(EXERCISE DESCRIPTION) Please restate the data word for word.
=== DATA SECTION ===
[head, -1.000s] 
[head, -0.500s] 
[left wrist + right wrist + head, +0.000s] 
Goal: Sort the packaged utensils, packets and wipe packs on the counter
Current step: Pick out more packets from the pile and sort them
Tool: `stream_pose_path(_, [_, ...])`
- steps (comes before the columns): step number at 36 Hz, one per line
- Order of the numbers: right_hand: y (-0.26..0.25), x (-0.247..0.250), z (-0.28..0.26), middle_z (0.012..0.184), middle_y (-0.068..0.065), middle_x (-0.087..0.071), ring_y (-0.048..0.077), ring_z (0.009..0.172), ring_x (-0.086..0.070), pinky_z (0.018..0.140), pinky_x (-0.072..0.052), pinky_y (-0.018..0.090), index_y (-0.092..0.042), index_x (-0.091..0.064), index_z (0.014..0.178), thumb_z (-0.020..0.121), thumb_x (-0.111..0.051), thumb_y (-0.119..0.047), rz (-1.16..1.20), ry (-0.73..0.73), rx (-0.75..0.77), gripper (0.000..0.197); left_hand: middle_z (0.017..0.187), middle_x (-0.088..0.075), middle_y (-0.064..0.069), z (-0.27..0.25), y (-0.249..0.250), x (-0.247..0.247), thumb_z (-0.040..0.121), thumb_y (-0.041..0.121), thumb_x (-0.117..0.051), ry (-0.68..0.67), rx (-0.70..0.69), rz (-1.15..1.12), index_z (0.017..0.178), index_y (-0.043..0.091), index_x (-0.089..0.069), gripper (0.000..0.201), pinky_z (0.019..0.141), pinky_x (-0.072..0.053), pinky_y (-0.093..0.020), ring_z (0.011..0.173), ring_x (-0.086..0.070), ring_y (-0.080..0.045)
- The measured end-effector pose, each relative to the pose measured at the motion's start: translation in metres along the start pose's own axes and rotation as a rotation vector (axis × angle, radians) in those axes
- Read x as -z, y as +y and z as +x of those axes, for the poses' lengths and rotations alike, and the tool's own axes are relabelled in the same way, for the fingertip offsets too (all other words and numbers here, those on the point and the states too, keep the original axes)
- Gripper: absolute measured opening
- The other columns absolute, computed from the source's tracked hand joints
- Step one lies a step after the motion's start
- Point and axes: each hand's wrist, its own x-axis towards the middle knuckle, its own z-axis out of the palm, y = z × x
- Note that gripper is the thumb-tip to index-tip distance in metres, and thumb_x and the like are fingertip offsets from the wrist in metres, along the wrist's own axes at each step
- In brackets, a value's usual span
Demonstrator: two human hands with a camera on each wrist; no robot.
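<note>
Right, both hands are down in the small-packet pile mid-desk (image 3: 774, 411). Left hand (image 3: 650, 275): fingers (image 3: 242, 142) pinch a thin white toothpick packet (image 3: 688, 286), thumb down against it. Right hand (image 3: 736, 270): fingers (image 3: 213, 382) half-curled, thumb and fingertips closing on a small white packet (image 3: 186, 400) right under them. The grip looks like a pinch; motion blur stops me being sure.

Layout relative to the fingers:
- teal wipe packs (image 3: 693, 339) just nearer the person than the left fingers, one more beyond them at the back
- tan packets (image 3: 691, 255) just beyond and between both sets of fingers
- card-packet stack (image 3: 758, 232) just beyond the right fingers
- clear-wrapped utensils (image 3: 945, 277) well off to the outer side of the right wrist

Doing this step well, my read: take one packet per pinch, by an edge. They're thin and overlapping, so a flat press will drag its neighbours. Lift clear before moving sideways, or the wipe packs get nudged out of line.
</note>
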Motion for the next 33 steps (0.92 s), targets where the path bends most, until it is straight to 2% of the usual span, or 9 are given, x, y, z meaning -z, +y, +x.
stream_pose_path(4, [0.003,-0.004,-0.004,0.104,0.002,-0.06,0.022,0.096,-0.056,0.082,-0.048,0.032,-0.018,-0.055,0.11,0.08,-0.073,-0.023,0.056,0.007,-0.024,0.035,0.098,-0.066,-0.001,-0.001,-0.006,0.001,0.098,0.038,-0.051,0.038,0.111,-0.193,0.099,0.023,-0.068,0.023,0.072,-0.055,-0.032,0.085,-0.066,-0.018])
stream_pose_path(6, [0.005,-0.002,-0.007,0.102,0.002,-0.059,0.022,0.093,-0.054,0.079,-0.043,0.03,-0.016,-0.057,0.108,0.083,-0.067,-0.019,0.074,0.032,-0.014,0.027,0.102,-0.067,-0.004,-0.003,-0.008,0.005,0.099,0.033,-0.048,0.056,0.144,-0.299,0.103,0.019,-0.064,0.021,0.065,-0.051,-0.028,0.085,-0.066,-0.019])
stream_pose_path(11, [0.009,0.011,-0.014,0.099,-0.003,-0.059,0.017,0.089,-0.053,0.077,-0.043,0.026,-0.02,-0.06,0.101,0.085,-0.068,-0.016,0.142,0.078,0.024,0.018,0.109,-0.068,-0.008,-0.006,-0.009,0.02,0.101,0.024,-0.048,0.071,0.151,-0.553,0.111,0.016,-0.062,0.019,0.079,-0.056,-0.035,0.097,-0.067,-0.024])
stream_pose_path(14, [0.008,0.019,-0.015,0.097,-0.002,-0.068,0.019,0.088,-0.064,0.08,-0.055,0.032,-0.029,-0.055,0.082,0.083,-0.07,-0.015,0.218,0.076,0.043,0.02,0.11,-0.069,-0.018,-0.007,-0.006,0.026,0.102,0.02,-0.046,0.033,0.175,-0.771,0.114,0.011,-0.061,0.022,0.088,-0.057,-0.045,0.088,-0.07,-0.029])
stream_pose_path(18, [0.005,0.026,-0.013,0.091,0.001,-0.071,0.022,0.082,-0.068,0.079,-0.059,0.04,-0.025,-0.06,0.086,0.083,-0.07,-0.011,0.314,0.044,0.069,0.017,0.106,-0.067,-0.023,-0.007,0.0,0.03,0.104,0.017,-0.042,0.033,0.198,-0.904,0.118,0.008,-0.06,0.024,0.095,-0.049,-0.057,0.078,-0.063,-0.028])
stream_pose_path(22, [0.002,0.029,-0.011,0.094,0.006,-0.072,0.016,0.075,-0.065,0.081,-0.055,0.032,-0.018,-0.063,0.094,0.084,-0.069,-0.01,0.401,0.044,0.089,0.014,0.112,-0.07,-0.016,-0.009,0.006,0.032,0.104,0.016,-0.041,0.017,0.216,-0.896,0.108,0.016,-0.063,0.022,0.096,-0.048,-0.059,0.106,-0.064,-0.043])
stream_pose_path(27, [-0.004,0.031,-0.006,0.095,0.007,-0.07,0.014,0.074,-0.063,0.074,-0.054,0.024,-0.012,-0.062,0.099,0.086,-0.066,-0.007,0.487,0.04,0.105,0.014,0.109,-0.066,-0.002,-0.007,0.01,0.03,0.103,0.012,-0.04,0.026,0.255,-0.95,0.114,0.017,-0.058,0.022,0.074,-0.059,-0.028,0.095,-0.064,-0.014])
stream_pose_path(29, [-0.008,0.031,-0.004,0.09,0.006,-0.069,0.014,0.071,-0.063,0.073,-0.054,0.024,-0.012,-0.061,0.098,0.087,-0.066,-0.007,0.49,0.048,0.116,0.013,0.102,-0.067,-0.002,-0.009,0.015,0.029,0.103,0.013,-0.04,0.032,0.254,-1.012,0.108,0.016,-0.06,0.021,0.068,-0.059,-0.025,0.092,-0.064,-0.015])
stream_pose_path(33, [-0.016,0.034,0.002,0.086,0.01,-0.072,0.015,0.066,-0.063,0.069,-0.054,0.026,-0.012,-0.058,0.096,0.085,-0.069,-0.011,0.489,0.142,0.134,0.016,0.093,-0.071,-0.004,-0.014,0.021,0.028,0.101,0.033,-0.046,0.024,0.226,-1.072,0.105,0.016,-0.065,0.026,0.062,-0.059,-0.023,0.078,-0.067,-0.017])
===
(SOLUTION FOR THIS TASK)
[head, -1.000s] 
[head, -0.500s] 
[left wrist + right wrist + head, +0.000s] 
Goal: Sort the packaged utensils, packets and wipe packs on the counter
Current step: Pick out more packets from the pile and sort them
Tool: `stream_pose_path(_, [_, ...])`
- steps (comes before the columns): step number at 36 Hz, one per line
- Order of the numbers: right_hand: y (-0.26..0.25), x (-0.247..0.250), z (-0.28..0.26), middle_z (0.012..0.184), middle_y (-0.068..0.065), middle_x (-0.087..0.071), ring_y (-0.048..0.077), ring_z (0.009..0.172), ring_x (-0.086..0.070), pinky_z (0.018..0.140), pinky_x (-0.072..0.052), pinky_y (-0.018..0.090), index_y (-0.092..0.042), index_x (-0.091..0.064), index_z (0.014..0.178), thumb_z (-0.020..0.121), thumb_x (-0.111..0.051), thumb_y (-0.119..0.047), rz (-1.16..1.20), ry (-0.73..0.73), rx (-0.75..0.77), gripper (0.000..0.197); left_hand: middle_z (0.017..0.187), middle_x (-0.088..0.075), middle_y (-0.064..0.069), z (-0.27..0.25), y (-0.249..0.250), x (-0.247..0.247), thumb_z (-0.040..0.121), thumb_y (-0.041..0.121), thumb_x (-0.117..0.051), ry (-0.68..0.67), rx (-0.70..0.69), rz (-1.15..1.12), index_z (0.017..0.178), index_y (-0.043..0.091), index_x (-0.089..0.069), gripper (0.000..0.201), pinky_z (0.019..0.141), pinky_x (-0.072..0.053), pinky_y (-0.093..0.020), ring_z (0.011..0.173), ring_x (-0.086..0.070), ring_y (-0.080..0.045)
- The measured end-effector pose, each relative to the pose measured at the motion's start: translation in metres along the start pose's own axes and rotation as a rotation vector (axis × angle, radians) in those axes
- Read x as -z, y as +y and z as +x of those axes, for the poses' lengths and rotations alike, and the tool's own axes are relabelled in the same way, for the fingertip offsets too (all other words and numbers here, those on the point and the states too, keep the original axes)
- Gripper: absolute measured opening
- The other columns absolute, computed from the source's tracked hand joints
- Step one lies a step after the motion's start
- Point and axes: each hand's wrist, its own x-axis towards the middle knuckle, its own z-axis out of the palm, y = z × x
- Note that gripper is the thumb-tip to index-tip distance in metres, and thumb_x and the like are fingertip offsets from the wrist in metres, along the wrist's own axes at each step
- In brackets, a value's usual span
Demonstrator: two human hands with a camera on each wrist; no robot.
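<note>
Right, both hands are down in the small-packet pile mid-desk (image 3: 774, 411). Left hand (image 3: 650, 275): fingers (image 3: 242, 142) pinch a thin white toothpick packet (image 3: 688, 286), thumb down against it. Right hand (image 3: 736, 270): fingers (image 3: 213, 382) half-curled, thumb and fingertips closing on a small white packet (image 3: 186, 400) right under them. The grip looks like a pinch; motion blur stops me being sure.

Layout relative to the fingers:
- teal wipe packs (image 3: 693, 339) just nearer the person than the left fingers, one more beyond them at the back
- tan packets (image 3: 691, 255) just beyond and between both sets of fingers
- card-packet stack (image 3: 758, 232) just beyond the right fingers
- clear-wrapped utensils (image 3: 945, 277) well off to the outer side of the right wrist

Doing this step well, my read: take one packet per pinch, by an edge. They're thin and overlapping, so a flat press will drag its neighbours. Lift clear before moving sideways, or the wipe packs get nudged out of line.
</note>
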Motion for the next 33 steps (0.92 s), targets where the path bends most, until it is straight to 2% of the usual span, or 9 are given, x, y, z meaning -z, +y, +x.
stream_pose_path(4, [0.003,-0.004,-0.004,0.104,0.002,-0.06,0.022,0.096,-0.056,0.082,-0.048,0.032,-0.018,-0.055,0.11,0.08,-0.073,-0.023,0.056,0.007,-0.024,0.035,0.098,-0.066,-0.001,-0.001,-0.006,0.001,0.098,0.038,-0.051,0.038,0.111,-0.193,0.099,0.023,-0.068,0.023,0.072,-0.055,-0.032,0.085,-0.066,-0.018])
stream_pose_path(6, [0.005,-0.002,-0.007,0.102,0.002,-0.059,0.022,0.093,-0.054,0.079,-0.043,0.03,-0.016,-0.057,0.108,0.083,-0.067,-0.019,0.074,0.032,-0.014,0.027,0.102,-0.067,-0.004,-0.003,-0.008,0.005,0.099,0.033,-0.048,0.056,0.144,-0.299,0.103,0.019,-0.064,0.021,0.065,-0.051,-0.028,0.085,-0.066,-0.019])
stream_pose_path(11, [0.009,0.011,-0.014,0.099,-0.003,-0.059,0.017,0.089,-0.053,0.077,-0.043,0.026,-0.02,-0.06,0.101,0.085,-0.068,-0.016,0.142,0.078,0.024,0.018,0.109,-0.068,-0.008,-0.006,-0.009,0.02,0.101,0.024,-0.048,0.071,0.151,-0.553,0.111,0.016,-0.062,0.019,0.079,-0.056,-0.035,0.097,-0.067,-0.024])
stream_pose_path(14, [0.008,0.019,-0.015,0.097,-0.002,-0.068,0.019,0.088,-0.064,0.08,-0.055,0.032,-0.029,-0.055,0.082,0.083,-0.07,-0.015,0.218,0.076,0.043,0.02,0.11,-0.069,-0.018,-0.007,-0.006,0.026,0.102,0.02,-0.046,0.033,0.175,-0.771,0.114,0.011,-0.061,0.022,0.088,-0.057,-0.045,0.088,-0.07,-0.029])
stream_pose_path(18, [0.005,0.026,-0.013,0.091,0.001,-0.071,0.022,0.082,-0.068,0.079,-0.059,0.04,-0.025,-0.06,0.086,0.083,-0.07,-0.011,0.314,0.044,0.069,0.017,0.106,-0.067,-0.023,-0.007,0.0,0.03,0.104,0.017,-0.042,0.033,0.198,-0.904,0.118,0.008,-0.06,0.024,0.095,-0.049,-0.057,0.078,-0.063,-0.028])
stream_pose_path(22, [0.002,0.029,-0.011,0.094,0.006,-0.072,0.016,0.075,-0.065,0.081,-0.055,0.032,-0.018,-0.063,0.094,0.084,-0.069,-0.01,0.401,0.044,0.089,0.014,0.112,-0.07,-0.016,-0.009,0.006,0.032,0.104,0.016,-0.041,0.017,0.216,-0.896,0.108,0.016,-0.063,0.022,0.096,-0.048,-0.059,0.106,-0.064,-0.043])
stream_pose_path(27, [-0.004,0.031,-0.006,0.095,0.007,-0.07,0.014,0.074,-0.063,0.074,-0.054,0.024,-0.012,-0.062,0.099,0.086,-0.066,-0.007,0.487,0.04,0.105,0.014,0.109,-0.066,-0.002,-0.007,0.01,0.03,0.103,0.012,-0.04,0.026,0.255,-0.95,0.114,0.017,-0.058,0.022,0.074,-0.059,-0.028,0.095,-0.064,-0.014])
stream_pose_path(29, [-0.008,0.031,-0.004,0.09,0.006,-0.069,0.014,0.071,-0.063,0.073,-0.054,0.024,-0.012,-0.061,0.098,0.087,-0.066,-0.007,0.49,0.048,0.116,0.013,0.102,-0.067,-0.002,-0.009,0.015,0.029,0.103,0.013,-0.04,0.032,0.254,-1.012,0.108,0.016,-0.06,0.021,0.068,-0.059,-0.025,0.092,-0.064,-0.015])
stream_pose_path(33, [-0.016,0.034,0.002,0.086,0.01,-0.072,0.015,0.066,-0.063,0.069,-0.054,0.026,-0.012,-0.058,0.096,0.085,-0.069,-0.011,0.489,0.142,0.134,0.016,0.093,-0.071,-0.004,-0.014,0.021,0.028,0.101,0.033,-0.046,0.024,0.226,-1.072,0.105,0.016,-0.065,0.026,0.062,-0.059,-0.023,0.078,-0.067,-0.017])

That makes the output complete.